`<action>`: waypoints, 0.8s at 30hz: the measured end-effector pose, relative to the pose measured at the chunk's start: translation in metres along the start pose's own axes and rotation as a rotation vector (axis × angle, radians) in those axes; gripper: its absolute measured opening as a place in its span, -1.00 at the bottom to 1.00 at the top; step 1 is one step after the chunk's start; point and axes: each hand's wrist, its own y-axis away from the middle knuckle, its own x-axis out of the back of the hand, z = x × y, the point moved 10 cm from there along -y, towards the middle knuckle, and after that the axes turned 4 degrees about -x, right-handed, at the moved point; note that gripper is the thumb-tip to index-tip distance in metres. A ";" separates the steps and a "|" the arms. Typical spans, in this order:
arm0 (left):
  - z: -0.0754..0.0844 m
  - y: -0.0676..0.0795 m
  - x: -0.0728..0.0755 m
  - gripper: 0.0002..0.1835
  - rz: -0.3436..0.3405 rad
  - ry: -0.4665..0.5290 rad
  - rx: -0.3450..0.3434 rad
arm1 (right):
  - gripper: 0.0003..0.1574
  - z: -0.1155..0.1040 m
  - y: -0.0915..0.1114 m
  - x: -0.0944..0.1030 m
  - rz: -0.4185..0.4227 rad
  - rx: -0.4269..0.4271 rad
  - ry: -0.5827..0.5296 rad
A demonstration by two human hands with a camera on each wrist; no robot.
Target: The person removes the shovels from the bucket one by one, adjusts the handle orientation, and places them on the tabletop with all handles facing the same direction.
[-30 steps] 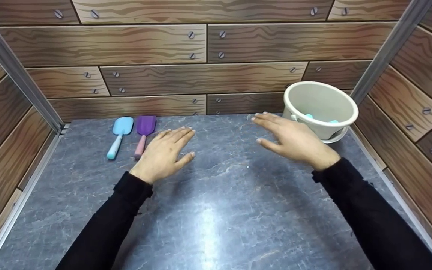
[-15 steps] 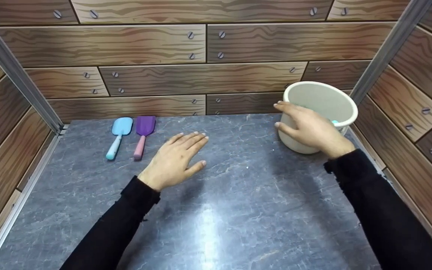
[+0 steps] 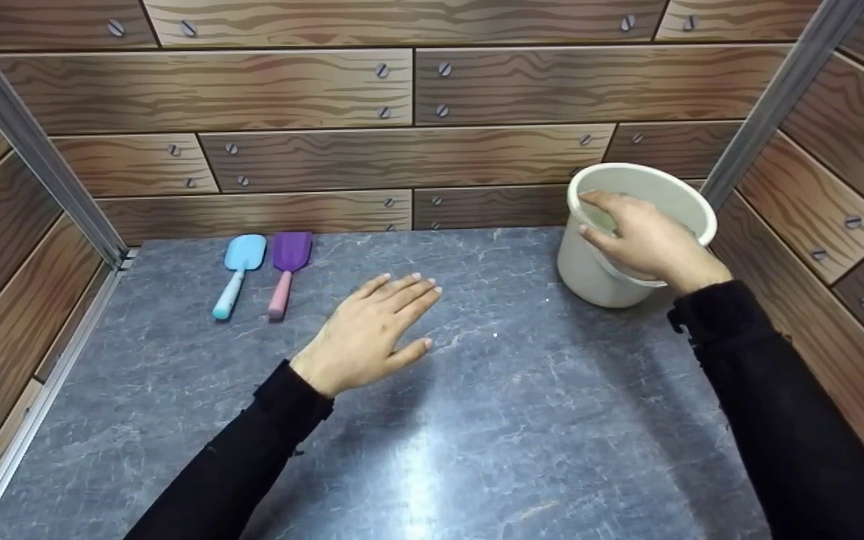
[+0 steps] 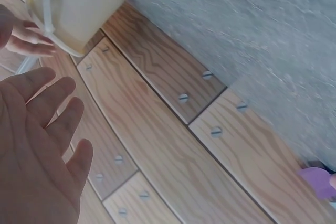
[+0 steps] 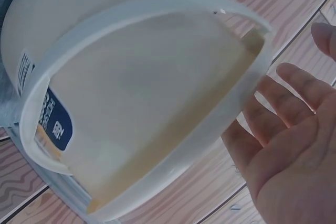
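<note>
My left hand (image 3: pixel 368 330) hovers over the grey marbled table, palm down, fingers straight and holding nothing. At the right rear stands a cream bucket (image 3: pixel 593 262). My right hand (image 3: pixel 649 236) hangs over the near side of its mouth, fingers loosely bent, and hides part of the rim. In the right wrist view, the fingers of that hand (image 5: pixel 294 140) lie close along the bucket's rim (image 5: pixel 184 158), and nothing is held. The white carrying handle (image 5: pixel 118 22) arches across the bucket's side. A light-blue toy shovel (image 3: pixel 244 253) and a purple one with a pink handle (image 3: pixel 292 251) lie at the left rear.
Wood-patterned panels (image 3: pixel 304 90) wall the table at the back and both sides, with grey metal posts (image 3: pixel 769 97) in the corners. The bucket stands near the right wall. A blue label (image 5: pixel 59 121) is on its side.
My right hand has moved right, from beside the bucket to over its mouth, covering turquoise pieces seen inside earlier. My left hand has drifted right and nearer, away from the shovels.
</note>
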 end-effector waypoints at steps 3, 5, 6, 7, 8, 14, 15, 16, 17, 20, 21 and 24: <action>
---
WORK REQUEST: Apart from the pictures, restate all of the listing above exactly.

THE ANSWER:
`<action>`: waypoints, 0.8s at 30hz: the measured end-effector pose, relative to the pose measured at the chunk's start: translation in metres along the start pose's own axes and rotation as a rotation vector (axis × angle, radians) in those axes; gripper: its absolute measured opening as a place in its span, -1.00 at the bottom to 1.00 at the top; step 1 is one step after the chunk's start; point and axes: each hand's wrist, its own y-axis away from the middle knuckle, its own x-axis out of the back of the hand, z = x × y, the point moved 10 cm from there along -y, towards the middle knuckle, and after that the axes turned 4 degrees about -x, right-handed, at the moved point; note that gripper is the thumb-tip to index-tip distance in metres. A ";" separates the steps and a "|" the arms. Typical spans, in this order:
arm0 (left):
  - z: -0.0754..0.0844 m
  - y: -0.0676..0.0795 m
  - x: -0.0728..0.0755 m
  - gripper: 0.0002..0.1835
  - rz: -0.3436..0.3405 rad
  - ry: -0.4665..0.5290 rad
  - rx: -0.3450..0.3434 rad
arm1 (right):
  - gripper: 0.0003..0.1574
  - z: -0.1155..0.1040 m
  - y: -0.0915..0.1114 m
  - x: -0.0944..0.1030 m
  - rz: -0.4185..0.4227 rad
  - rx: -0.4269..0.4271 rad
  - ry: -0.5827..0.5296 rad
A demonstration by two human hands with a camera on each wrist; no robot.
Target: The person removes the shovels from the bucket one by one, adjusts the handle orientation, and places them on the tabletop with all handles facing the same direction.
[-30 steps] 
[-15 steps] 
[+0 steps] 
[+0 steps] 
[+0 steps] 
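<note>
My left hand (image 3: pixel 368 330) hovers over the grey marbled table, palm down, fingers straight and holding nothing. At the right rear stands a cream bucket (image 3: pixel 593 262). My right hand (image 3: pixel 649 236) hangs over the near side of its mouth, fingers loosely bent, and hides part of the rim. In the right wrist view, the fingers of that hand (image 5: pixel 294 140) lie close along the bucket's rim (image 5: pixel 184 158), and nothing is held. The white carrying handle (image 5: pixel 118 22) arches across the bucket's side. A light-blue toy shovel (image 3: pixel 244 253) and a purple one with a pink handle (image 3: pixel 292 251) lie at the left rear.
Wood-patterned panels (image 3: pixel 304 90) wall the table at the back and both sides, with grey metal posts (image 3: pixel 769 97) in the corners. The bucket stands near the right wall. A blue label (image 5: pixel 59 121) is on its side.
My right hand has moved right, from beside the bucket to over its mouth, covering turquoise pieces seen inside earlier. My left hand has drifted right and nearer, away from the shovels.
</note>
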 end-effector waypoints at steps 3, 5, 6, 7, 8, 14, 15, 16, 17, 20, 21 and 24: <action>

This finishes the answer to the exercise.